◆ WHAT YOU HAVE TO DO: Type out the data exactly as given. Skip any image.

DATA SEGMENT Block Start

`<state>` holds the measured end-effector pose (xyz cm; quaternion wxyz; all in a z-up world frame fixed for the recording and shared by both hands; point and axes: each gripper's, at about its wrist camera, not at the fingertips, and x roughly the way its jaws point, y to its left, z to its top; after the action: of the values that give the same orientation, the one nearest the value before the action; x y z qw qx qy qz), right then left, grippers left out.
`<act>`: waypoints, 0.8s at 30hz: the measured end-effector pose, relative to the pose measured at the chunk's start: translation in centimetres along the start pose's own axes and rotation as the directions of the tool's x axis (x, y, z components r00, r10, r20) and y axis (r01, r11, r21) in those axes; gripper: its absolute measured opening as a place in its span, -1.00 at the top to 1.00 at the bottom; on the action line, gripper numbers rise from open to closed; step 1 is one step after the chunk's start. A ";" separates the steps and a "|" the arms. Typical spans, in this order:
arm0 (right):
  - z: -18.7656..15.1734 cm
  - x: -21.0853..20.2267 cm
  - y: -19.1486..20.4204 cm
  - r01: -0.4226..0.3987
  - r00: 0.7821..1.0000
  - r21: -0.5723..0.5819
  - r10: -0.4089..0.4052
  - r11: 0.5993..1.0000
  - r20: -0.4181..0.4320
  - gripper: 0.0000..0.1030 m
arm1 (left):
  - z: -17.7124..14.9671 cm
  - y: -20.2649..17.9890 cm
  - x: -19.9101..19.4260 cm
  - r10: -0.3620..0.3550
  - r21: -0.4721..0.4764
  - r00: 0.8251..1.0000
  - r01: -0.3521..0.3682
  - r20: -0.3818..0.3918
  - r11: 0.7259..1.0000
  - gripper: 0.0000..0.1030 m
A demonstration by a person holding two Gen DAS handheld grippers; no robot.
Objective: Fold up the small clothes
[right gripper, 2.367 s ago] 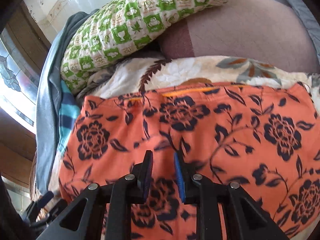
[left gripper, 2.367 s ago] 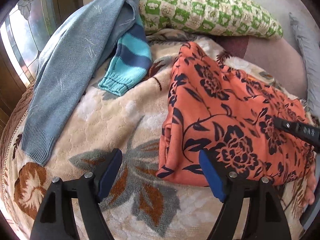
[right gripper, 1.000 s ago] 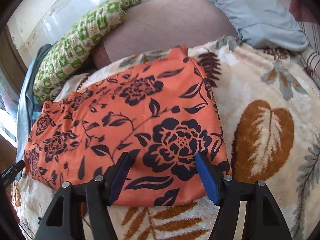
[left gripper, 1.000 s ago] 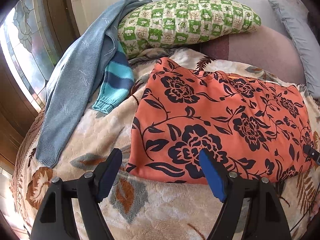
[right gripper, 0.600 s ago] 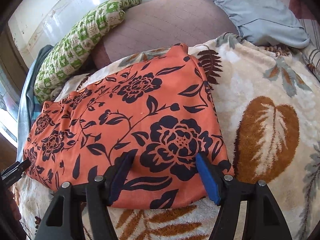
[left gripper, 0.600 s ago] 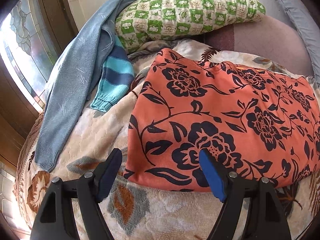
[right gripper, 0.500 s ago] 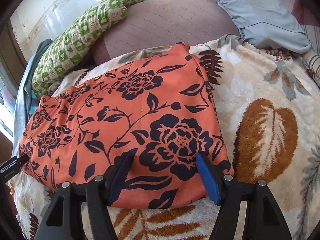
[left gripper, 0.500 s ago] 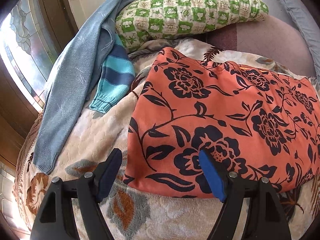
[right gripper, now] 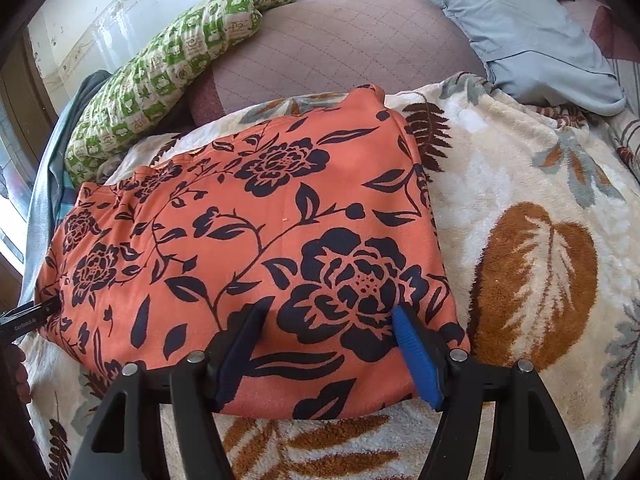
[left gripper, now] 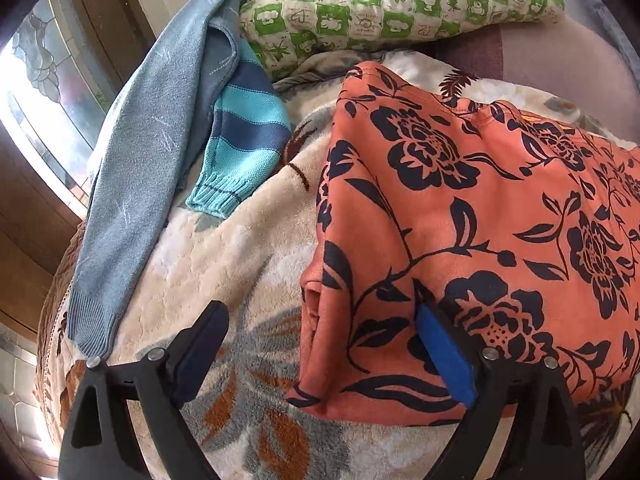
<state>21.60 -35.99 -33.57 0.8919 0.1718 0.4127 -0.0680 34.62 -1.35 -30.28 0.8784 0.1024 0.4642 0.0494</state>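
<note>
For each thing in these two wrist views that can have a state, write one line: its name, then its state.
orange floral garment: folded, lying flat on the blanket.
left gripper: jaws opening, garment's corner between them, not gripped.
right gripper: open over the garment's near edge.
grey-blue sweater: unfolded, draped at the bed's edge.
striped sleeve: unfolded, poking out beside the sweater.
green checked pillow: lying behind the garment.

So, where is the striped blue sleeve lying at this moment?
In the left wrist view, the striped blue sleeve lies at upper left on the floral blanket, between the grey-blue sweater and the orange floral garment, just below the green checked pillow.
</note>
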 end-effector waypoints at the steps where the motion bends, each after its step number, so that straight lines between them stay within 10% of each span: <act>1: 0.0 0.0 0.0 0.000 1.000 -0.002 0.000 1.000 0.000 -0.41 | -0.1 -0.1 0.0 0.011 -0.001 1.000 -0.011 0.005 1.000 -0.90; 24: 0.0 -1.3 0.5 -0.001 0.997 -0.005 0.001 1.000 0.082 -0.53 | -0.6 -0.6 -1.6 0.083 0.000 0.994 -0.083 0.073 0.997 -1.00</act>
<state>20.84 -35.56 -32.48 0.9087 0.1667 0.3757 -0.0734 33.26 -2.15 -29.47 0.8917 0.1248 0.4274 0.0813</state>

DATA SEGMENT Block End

◆ ANSWER FOR THE TASK:
`<state>` holds the measured end-effector pose (xyz cm; quaternion wxyz; all in a z-up world frame fixed for the recording and shared by both hands; point and axes: each gripper's, at about its wrist camera, not at the fingertips, and x roughly the way its jaws point, y to its left, z to its top; after the action: of the values that give the same orientation, the one nearest the value before the action; x y z qw qx qy qz), right then left, grippers left out.
`<act>`: waypoints, 0.8s at 30hz: the measured end-effector pose, relative to the pose measured at the chunk's start: translation in centimetres along the start pose's own axes and rotation as the directions of the tool's x axis (x, y, z components r00, r10, r20) and y axis (r01, r11, r21) in those axes; gripper: its absolute measured opening as a place in its span, -1.00 at the top to 1.00 at the bottom; on the action line, gripper numbers rise from open to closed; step 1 is one step after the chunk's start. A ";" separates the steps and a "|" the arms. Typical spans, in this order:
arm0 (right):
  - z: -18.7656..15.1734 cm
  - x: -21.0853..20.2267 cm
  - y: -19.1486..20.4204 cm
  - r01: -0.4226..0.3987
  - r00: 0.7821..1.0000
  - r21: -0.5723..0.5819
  - r10: -0.4089..0.4052
  - r11: 0.5993..1.0000
  - r20: -0.4181..0.4320
  - gripper: 0.0000..0.1030 m
arm1 (left):
  - z: -17.7124..14.9671 cm
  - y: -20.2649..17.9890 cm
  - x: -19.9101..19.4260 cm
  - r10: -0.3620..0.3550
  - r21: -0.4721..0.4764
  - r00: 0.8251..1.0000
  - r01: -0.3521..0.3682
  - r20: -0.3818..0.3918
  - r11: 0.7259..1.0000
  - gripper: 0.0000..0.1030 m
A demonstration by a person holding two Gen DAS handheld grippers; no robot.
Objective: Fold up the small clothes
[right gripper, 2.367 s ago] 
[left gripper, 2.367 s ago] 
[right gripper, 1.000 s ago] 
[left gripper, 1.000 s ago] 
[right gripper, 0.600 s ago] 
[left gripper, 0.600 s ago] 
[right gripper, 0.500 s ago] 
[left gripper, 0.500 s ago] 
[right gripper, now] 
[left gripper, now] 
<state>21.60 -35.99 -33.57 0.8919 0.1718 0.4127 -0.0680 34.62 -1.35 -30.28 0.8784 0.1024 0.4642 0.0494</state>
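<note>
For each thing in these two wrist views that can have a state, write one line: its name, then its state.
orange floral garment: folded, lying flat on the blanket.
left gripper: jaws opening, garment's corner between them, not gripped.
right gripper: open over the garment's near edge.
grey-blue sweater: unfolded, draped at the bed's edge.
striped sleeve: unfolded, poking out beside the sweater.
green checked pillow: lying behind the garment.

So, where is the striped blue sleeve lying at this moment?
In the left wrist view, the striped blue sleeve lies at upper left on the floral blanket, between the grey-blue sweater and the orange floral garment, just below the green checked pillow.
</note>
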 end-effector waypoints at the steps where the motion bends, each after its step number, so that straight lines between them stay within 10% of each span: <act>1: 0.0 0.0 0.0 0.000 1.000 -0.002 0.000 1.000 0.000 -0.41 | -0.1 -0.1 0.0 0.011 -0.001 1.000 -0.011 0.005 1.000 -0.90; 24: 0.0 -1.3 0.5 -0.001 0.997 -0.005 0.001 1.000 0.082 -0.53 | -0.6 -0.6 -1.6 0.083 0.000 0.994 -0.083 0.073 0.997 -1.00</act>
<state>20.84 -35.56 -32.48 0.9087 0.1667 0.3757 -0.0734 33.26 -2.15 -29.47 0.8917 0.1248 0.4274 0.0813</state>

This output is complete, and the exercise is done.